### [Data shown]
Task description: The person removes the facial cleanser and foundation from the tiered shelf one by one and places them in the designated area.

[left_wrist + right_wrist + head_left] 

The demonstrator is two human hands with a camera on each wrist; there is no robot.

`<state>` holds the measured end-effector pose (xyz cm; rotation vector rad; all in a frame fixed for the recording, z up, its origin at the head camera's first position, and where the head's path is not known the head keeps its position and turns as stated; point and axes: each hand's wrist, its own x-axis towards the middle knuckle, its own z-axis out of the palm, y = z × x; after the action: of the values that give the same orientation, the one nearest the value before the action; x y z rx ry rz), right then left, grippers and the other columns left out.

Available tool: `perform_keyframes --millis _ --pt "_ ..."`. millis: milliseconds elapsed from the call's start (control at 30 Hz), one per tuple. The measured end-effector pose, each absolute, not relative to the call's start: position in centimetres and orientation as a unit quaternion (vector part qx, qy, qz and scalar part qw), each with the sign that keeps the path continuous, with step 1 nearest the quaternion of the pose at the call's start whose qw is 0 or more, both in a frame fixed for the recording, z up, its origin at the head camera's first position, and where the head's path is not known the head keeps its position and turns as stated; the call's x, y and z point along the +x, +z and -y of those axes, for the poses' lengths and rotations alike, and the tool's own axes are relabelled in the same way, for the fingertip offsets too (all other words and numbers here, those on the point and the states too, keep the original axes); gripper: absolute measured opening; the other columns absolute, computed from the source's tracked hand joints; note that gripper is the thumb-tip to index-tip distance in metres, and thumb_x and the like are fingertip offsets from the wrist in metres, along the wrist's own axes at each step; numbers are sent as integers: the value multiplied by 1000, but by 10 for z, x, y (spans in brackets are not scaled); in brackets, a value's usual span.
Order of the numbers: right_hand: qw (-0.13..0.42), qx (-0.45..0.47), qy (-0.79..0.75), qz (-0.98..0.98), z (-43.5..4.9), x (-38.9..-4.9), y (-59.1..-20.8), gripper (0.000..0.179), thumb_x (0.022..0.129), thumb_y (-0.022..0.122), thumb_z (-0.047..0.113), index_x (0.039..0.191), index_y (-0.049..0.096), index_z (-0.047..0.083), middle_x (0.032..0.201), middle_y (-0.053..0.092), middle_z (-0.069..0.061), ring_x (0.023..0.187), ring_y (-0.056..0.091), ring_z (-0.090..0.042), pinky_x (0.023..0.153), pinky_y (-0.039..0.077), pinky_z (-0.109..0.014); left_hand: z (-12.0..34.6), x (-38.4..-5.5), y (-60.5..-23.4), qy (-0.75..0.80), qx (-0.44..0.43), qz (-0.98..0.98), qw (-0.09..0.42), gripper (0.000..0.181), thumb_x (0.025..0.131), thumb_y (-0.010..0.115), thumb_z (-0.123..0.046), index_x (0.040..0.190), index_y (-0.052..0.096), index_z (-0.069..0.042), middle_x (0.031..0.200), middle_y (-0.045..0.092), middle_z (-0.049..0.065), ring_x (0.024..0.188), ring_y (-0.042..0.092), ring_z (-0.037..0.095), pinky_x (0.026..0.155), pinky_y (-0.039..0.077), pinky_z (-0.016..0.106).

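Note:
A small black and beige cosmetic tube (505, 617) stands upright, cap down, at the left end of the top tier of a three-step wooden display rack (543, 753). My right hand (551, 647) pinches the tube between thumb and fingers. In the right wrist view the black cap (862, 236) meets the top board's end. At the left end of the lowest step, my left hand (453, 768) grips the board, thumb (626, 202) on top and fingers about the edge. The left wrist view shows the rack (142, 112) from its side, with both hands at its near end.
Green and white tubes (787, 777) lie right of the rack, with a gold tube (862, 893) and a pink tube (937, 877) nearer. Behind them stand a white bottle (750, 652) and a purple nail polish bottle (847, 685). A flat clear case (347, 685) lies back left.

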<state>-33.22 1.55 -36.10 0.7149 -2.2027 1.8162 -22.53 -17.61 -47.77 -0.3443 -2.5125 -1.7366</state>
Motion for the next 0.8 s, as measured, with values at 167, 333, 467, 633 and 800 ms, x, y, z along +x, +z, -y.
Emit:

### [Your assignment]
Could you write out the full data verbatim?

### [Your solution]
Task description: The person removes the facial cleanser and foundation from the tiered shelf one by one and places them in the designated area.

[left_wrist + right_wrist + head_left] 

The demonstrator is two human hands with a camera on each wrist; there is no robot.

`<state>` holds the measured end-effector pose (xyz cm; rotation vector rad; all in a frame fixed for the recording, z up, its origin at the head camera's first position, and where the head's path is not known the head keeps its position and turns as stated; point and axes: each hand's wrist, its own x-axis towards the middle knuckle, its own z-axis out of the palm, y = z × x; after the action: of the values that give the same orientation, the one nearest the value before the action; x y z rx ry rz), right then left, grippers and the other columns left out.

Available tool: `perform_keyframes --millis _ --pt "_ ..."`. millis: milliseconds elapsed from the call's start (control at 30 Hz), one per tuple. The measured end-effector pose, each absolute, not relative to the call's start: position in centimetres and orientation as a unit quaternion (vector part qx, qy, qz and scalar part qw), each with the sign that keeps the path continuous, with step 1 nearest the quaternion of the pose at the call's start whose qw is 0 or more, both in a frame fixed for the recording, z up, its origin at the head camera's first position, and where the head's path is not known the head keeps its position and turns as stated; the call's x, y and z point along the +x, +z and -y of those axes, for the poses' lengths and rotations alike, and the tool's own axes are relabelled in the same way, for the fingertip offsets too (all other words and numbers here, those on the point and the states too, keep the original axes); gripper: absolute measured opening; the other columns absolute, computed from the source's tracked hand joints; note that gripper is the thumb-tip to index-tip distance in metres, and thumb_x and the like are fingertip offsets from the wrist in metres, along the wrist's own axes at each step; numbers are sent as integers: the value multiplied by 1000, but by 10 for z, x, y (spans in brackets are not scaled); in brackets, a value's usual span.
Order of the numbers: right_hand: qw (-0.13..0.42), qx (-0.45..0.47), qy (-0.79..0.75), qz (-0.98..0.98), z (-43.5..4.9), x (-38.9..-4.9), y (-59.1..-20.8), gripper (0.000..0.179), thumb_x (0.022..0.129), thumb_y (-0.022..0.122), thumb_z (-0.047..0.113), index_x (0.039..0.191), index_y (-0.049..0.096), index_z (-0.047..0.083), middle_x (0.032..0.201), middle_y (-0.053..0.092), middle_z (-0.069..0.061), ring_x (0.023..0.187), ring_y (-0.056..0.091), ring_z (-0.090..0.042), pinky_x (0.023..0.153), pinky_y (-0.039..0.077), pinky_z (-0.109..0.014); left_hand: z (-12.0..34.6), x (-38.4..-5.5), y (-60.5..-23.4), qy (-0.75..0.80), qx (-0.44..0.43), qz (-0.98..0.98), qw (-0.09..0.42), gripper (0.000..0.181), thumb_x (0.025..0.131), thumb_y (-0.010..0.115), thumb_z (-0.123..0.046), index_x (0.040..0.190), index_y (-0.052..0.096), index_z (-0.069..0.042), middle_x (0.031..0.200), middle_y (-0.045..0.092), middle_z (-0.049..0.065), ring_x (0.024..0.188), ring_y (-0.042..0.092), ring_z (-0.037..0.095), pinky_x (0.026..0.155), pinky_y (-0.039..0.077), pinky_z (-0.016..0.106).

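Note:
A small black and beige cosmetic tube (505, 617) stands upright, cap down, at the left end of the top tier of a three-step wooden display rack (543, 753). My right hand (551, 647) pinches the tube between thumb and fingers. In the right wrist view the black cap (862, 236) meets the top board's end. At the left end of the lowest step, my left hand (453, 768) grips the board, thumb (626, 202) on top and fingers about the edge. The left wrist view shows the rack (142, 112) from its side, with both hands at its near end.
Green and white tubes (787, 777) lie right of the rack, with a gold tube (862, 893) and a pink tube (937, 877) nearer. Behind them stand a white bottle (750, 652) and a purple nail polish bottle (847, 685). A flat clear case (347, 685) lies back left.
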
<state>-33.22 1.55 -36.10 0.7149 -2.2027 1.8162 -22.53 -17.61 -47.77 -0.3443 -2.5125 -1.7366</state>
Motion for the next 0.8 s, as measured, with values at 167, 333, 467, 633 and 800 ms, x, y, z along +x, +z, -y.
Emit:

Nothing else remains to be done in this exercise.